*GOAL OF THE EXERCISE:* In the listing beneath this line, copy exactly the lines starting with the one containing "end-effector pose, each" and going on through the one containing "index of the".

=== Section Start ===

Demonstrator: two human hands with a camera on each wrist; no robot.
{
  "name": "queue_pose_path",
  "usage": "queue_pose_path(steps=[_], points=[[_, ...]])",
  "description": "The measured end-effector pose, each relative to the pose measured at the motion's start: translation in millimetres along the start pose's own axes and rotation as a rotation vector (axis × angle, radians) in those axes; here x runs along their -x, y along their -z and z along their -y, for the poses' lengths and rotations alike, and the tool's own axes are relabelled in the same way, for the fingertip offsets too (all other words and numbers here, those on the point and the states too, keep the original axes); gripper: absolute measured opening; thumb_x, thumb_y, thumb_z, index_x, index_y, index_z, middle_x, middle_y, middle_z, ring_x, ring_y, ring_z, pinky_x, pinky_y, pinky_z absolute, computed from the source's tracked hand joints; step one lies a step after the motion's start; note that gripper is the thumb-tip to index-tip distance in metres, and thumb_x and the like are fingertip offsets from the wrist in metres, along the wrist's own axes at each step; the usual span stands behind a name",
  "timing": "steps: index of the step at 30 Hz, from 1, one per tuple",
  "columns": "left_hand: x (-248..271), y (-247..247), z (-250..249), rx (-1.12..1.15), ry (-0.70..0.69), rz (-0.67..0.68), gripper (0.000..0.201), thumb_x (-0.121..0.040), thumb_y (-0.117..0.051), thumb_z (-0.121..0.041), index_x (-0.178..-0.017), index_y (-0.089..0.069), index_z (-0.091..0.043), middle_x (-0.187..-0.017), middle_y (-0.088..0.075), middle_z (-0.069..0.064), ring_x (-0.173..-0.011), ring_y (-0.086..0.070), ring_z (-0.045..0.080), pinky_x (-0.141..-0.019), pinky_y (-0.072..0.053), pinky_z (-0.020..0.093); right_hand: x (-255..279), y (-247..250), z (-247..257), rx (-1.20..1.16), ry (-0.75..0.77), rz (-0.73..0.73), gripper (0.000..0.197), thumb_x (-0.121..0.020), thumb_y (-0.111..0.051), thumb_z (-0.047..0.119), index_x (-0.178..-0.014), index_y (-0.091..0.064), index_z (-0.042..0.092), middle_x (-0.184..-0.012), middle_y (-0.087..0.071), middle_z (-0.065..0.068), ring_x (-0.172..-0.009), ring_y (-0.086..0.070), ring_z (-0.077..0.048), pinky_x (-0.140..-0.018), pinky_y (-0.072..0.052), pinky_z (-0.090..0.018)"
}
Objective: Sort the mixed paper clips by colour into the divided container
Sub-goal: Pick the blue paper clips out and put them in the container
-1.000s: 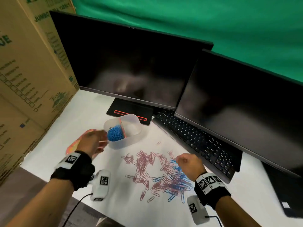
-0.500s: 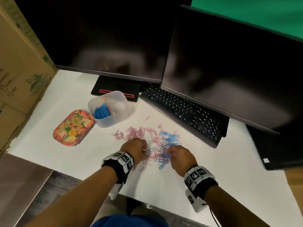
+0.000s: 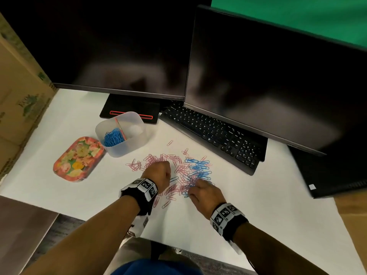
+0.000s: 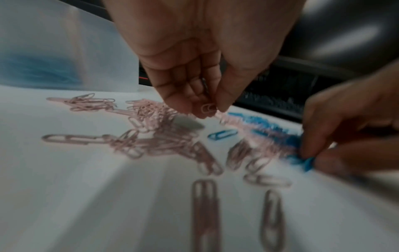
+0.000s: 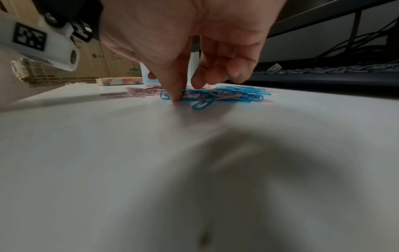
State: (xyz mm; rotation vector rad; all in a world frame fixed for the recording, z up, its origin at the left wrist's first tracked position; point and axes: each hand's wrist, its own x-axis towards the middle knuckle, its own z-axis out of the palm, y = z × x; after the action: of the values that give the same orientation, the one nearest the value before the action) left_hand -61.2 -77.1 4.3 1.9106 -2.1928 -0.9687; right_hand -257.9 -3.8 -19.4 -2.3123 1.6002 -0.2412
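Observation:
A translucent divided container [image 3: 129, 148] stands left of the pile, with blue clips [image 3: 113, 136] in its left compartment. Its right compartment looks bare. Mixed pink paper clips [image 3: 155, 158] and blue paper clips [image 3: 198, 165] lie scattered on the white table [image 3: 258, 215]. My left hand [image 3: 160, 171] hovers over the pink side and pinches a pink paper clip [image 4: 208, 108] between thumb and fingers. My right hand [image 3: 198, 185] is down on the blue side. Its thumb [image 5: 175, 97] and curled fingers pinch a blue paper clip [image 4: 307, 163] at the pile's near edge.
A floral tray [image 3: 77, 158] lies left of the container. A black keyboard [image 3: 214, 135] and two dark monitors [image 3: 119, 46] [image 3: 278, 76] stand behind the pile. Cardboard boxes [image 3: 19, 86] wall the left side.
My left hand left the container's side and came down onto the pile, where it picked up a pink clip. My right hand lowered onto the blue clips.

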Motion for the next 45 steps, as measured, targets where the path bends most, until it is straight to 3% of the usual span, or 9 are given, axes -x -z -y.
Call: queue_pose_path(steps=[6, 10, 13, 17, 22, 29, 36, 42, 45], points=[[4.8, 3.2, -1.4, 0.501, 0.077, 0.029, 0.049, -0.082, -0.047, 0.007, -0.106, -0.060, -0.034, -0.074, -0.061, -0.003, -0.069, -0.063, 0.016, -0.078, -0.053, 0.026, 2.5, 10.2, -10.8, -0.498, -0.268, -0.082, 0.010, -0.084, -0.066, 0.014, -0.082, -0.065, 0.023, -0.085, -0.063, 0.006, -0.077, -0.057, -0.005, -0.070, -0.049, -0.022], [5.9, -0.5, -13.3, 0.751, 0.176, 0.144, 0.042, -0.083, -0.043, 0.018, -0.085, -0.067, -0.016, -0.076, -0.056, 0.004, -0.060, -0.062, 0.018, -0.064, -0.056, 0.029, 0.8, 22.3, -17.0, -1.066, -0.645, -0.092, 0.024, -0.083, -0.063, -0.007, -0.087, -0.067, 0.016, -0.073, -0.067, -0.006, -0.063, -0.062, -0.020, -0.061, -0.051, -0.026], [8.3, -5.2, -24.9, 0.807, 0.205, 0.196, 0.036, -0.088, -0.039, 0.015, -0.084, -0.064, -0.010, -0.077, -0.057, 0.006, -0.052, -0.060, 0.011, -0.050, -0.052, 0.021, 0.1, 31.2, -20.2, -1.249, -0.699, -0.060, 0.032, -0.085, -0.059, -0.011, -0.107, -0.065, 0.010, -0.073, -0.065, -0.012, -0.062, -0.066, -0.024, -0.062, -0.057, -0.032], [9.5, -13.7, -30.7, 0.804, 0.232, 0.246, 0.021, -0.086, -0.053, 0.004, -0.080, -0.065, -0.013, -0.064, -0.055, 0.005, -0.047, -0.050, 0.012, -0.051, -0.043, 0.022, 1.8, 37.2, -22.4, -1.385, -0.766, -0.058, 0.024, -0.088, -0.055, -0.011, -0.107, -0.063, 0.001, -0.082, -0.066, -0.017, -0.070, -0.069, -0.029, -0.064, -0.059, -0.033], [14.5, -29.9, -35.6, 0.344, 0.037, 0.174, 0.014, -0.078, -0.061, -0.013, -0.073, -0.064, -0.026, -0.074, -0.063, -0.009, -0.076, -0.063, 0.014, -0.064, -0.046, 0.016, 1.6, 40.7, -23.9, -1.457, -0.831, -0.047, 0.013, -0.087, -0.056, -0.005, -0.086, -0.057, 0.008, -0.084, -0.068, -0.016, -0.077, -0.068, -0.032, -0.072, -0.056, -0.036], [21.4, -45.8, -32.2, -0.181, -0.184, 0.137, 0.021, -0.090, -0.053, -0.026, -0.108, -0.062, -0.020, -0.115, -0.055, 0.000, -0.102, -0.060, 0.025, -0.083, -0.047, 0.030, 0.5, 39.7, -36.1, -1.136, -0.783, -0.220, 0.013, -0.086, -0.065, 0.005, -0.076, -0.068, 0.012, -0.074, -0.069, -0.004, -0.073, -0.061, -0.021, -0.071, -0.052, -0.033], [21.5, -43.6, -30.1, -0.224, -0.199, 0.147, 0.018, -0.090, -0.050, -0.024, -0.102, -0.058, -0.014, -0.110, -0.056, 0.006, -0.097, -0.059, 0.029, -0.077, -0.046, 0.031, 8.9, 49.5, -37.8, -1.193, -0.749, -0.183, 0.028, -0.084, -0.051, -0.011, -0.101, -0.062, 0.009, -0.067, -0.060, -0.013, -0.058, -0.059, -0.024, -0.057, -0.052, -0.031], [16.6, -28.7, -27.4, 0.096, -0.110, 0.144, 0.016, -0.078, -0.055, -0.012, -0.079, -0.064, -0.025, -0.087, -0.070, 0.001, -0.084, -0.066, 0.021, -0.074, -0.053, 0.025, 19.6, 41.0, -32.2, -1.472, -0.890, -0.104, 0.022, -0.074, -0.042, -0.007, -0.084, -0.058, 0.004, -0.068, -0.051, -0.013, -0.050, -0.044, -0.020, -0.049, -0.030, -0.024], [13.5, -20.7, -26.4, 0.225, -0.054, 0.218, 0.023, -0.077, -0.056, -0.008, -0.087, -0.062, -0.027, -0.076, -0.068, -0.001, -0.073, -0.067, 0.017, -0.068, -0.055, 0.022, 20.3, 33.4, -29.1, -1.202, -0.916, 0.016, 0.008, -0.076, -0.056, 0.006, -0.081, -0.059, 0.010, -0.063, -0.051, -0.004, -0.046, -0.039, -0.015, -0.044, -0.027, -0.019]])
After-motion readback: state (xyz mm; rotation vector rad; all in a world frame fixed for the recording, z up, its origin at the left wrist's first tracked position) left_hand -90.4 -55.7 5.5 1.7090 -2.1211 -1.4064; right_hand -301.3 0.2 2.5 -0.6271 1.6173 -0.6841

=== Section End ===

*RESPONSE FOR THIS EXERCISE:*
  "description": "The measured end-effector pose, each relative to the pose measured at the motion's start: translation in millimetres along the start pose's own axes and rotation as a rotation vector (axis × angle, radians) in those axes; here x runs along their -x, y along their -z and z along their -y, for the poses' lengths and rotations alike, and the tool's own axes are relabelled in the same way, for the fingertip offsets too (all other words and numbers here, those on the point and the states too, keep the original axes); gripper: absolute measured opening; thumb_x, thumb_y, thumb_z, index_x, index_y, index_z, middle_x, middle_y, middle_z, ring_x, ring_y, ring_z, pinky_x, pinky_y, pinky_z absolute, computed from the source's tracked hand joints; step one lies a step after the motion's start; note that gripper is the thumb-tip to index-tip distance in metres, and thumb_x and the like are fingertip offsets from the wrist in metres, along the wrist's own axes at each step; the usual span stands behind a name",
  "timing": "steps: index of the step at 30 Hz, from 1, one per tuple",

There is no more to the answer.